Marta Kolomayets, Fulbright Ukraine country director, in 2018 in Kyiv.

PARSIPPANY, N.J. – Marta Kolomayets, a former member of the editorial staff of The Ukrainian Weekly whose accomplishments include opening the newspaper’s Kyiv Press Bureau, died on August 16 in the Ukrainian capital. She was 61.

Ms. Kolomayets was on The Weekly’s staff in January 1982-November 1984 and then again from February 1988 through December 1996.

Since January 2013, Ms. Kolomayets had been the director of the Fulbright program’s office in Ukraine.
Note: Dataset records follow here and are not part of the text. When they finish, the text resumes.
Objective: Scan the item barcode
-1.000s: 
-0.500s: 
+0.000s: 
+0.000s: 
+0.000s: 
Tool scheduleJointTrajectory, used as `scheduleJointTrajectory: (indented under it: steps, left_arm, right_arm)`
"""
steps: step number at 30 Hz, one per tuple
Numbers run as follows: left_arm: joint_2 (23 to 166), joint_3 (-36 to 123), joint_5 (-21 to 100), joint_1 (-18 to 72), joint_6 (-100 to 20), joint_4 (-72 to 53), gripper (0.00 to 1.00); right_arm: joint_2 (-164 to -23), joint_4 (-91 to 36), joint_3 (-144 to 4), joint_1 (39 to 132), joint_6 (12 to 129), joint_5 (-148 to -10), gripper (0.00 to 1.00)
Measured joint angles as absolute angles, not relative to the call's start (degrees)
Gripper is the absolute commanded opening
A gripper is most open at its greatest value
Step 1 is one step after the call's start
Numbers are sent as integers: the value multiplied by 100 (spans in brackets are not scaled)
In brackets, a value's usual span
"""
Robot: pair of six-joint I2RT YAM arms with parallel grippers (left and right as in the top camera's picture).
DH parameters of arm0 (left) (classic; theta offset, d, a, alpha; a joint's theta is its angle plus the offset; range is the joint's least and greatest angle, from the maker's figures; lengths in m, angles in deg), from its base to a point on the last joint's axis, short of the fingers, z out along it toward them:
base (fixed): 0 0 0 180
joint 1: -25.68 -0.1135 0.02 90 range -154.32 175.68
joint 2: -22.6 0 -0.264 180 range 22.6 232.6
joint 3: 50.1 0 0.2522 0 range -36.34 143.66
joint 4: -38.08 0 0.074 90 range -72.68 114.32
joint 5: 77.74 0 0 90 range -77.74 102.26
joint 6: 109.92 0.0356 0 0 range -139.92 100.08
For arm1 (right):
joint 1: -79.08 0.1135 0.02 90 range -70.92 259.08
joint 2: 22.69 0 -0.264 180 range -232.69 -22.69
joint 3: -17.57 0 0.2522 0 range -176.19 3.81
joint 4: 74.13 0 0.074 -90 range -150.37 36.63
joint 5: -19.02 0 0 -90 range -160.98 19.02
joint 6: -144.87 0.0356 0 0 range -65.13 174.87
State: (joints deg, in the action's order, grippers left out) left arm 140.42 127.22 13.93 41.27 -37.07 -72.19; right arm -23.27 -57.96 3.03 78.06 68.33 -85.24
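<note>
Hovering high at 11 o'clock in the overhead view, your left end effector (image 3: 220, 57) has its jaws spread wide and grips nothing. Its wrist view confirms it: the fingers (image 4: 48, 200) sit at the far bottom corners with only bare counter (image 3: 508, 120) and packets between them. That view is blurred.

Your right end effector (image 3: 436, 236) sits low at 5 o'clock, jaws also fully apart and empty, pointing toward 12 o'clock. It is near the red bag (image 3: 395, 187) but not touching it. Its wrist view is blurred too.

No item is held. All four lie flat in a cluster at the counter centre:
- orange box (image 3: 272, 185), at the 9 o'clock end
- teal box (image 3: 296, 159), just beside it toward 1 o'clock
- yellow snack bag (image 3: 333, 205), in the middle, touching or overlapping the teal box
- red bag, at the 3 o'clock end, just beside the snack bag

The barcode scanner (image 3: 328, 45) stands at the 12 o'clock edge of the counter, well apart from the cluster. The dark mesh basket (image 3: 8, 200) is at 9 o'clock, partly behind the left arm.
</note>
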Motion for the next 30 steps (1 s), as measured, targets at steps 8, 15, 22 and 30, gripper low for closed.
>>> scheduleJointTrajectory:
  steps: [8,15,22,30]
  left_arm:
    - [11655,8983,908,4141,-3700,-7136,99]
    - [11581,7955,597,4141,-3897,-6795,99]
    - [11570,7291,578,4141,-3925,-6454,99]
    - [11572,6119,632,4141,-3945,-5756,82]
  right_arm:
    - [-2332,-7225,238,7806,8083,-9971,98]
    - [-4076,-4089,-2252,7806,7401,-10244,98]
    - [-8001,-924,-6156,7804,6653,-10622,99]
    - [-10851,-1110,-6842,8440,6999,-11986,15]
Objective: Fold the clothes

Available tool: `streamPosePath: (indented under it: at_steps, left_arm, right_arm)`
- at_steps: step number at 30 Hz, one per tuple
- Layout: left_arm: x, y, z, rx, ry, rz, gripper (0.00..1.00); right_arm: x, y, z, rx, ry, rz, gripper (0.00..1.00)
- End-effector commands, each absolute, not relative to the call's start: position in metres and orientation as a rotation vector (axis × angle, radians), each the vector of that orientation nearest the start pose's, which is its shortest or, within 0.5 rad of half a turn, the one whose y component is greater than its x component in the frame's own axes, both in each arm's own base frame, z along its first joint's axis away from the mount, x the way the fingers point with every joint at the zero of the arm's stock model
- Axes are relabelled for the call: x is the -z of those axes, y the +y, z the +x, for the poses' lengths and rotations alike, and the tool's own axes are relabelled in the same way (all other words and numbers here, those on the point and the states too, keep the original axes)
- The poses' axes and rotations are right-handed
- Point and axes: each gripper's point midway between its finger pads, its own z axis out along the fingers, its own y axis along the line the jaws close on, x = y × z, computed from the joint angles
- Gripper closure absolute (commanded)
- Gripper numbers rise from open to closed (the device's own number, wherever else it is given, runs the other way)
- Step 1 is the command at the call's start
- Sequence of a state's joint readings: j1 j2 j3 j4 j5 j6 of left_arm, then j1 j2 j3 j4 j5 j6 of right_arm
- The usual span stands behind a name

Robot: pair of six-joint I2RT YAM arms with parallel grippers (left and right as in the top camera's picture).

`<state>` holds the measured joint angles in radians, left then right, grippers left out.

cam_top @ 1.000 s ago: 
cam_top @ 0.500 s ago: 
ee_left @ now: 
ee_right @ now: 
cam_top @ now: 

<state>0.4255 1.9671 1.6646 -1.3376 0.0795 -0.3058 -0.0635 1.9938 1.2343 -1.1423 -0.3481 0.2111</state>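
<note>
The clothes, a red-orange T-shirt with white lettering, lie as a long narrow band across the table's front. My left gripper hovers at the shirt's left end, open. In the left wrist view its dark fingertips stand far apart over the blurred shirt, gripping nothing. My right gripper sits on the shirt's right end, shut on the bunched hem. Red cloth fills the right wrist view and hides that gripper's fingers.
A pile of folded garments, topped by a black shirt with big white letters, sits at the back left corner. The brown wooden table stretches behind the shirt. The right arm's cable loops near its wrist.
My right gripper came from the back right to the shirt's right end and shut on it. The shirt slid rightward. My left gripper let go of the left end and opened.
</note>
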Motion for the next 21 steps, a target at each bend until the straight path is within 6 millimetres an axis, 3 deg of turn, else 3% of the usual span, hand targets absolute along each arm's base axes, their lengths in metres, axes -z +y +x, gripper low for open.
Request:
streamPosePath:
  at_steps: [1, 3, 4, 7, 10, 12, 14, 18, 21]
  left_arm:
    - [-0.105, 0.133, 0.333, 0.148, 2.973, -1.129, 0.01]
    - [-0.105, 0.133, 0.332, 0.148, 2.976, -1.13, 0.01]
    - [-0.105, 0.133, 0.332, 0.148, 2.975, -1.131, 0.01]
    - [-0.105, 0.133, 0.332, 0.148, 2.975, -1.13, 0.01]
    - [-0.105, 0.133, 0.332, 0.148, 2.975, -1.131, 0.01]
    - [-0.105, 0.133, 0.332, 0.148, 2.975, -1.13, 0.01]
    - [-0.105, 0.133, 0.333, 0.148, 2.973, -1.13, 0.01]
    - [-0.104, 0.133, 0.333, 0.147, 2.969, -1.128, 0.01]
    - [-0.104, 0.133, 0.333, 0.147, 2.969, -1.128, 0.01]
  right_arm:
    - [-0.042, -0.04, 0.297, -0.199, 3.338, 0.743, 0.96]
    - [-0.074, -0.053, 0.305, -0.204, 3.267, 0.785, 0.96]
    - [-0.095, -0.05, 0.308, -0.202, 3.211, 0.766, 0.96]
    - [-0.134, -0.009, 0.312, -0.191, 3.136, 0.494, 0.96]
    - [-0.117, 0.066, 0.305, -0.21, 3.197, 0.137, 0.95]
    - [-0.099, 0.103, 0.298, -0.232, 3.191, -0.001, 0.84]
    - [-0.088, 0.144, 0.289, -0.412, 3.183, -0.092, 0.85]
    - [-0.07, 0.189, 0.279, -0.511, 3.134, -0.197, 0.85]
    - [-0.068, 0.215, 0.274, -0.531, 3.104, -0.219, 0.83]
Ms. Kolomayets was born in Chicago on April 6, 1959. She completed her B.A. in English (1980) at the University of Illinois at Chicago and earned a master’s degree in journalism (1981) from the University of Illinois at Urbana-Champaign. She was an active member of Plast Ukrainian Scouting Organization, a Plast scoutmaster and a member of the Plast sorority Pershi Stezhi.

She joined the staff of The Ukrainian Weekly, one of two newspapers published by the Ukrainian National Association (UNA), in January 1982 as an editorial assistant and soon was promoted to assistant editor. In 1984, she left her job at The Weekly to take a position at a trade publication in New York City, but she returned to The Weekly in February 1988, becoming associate editor.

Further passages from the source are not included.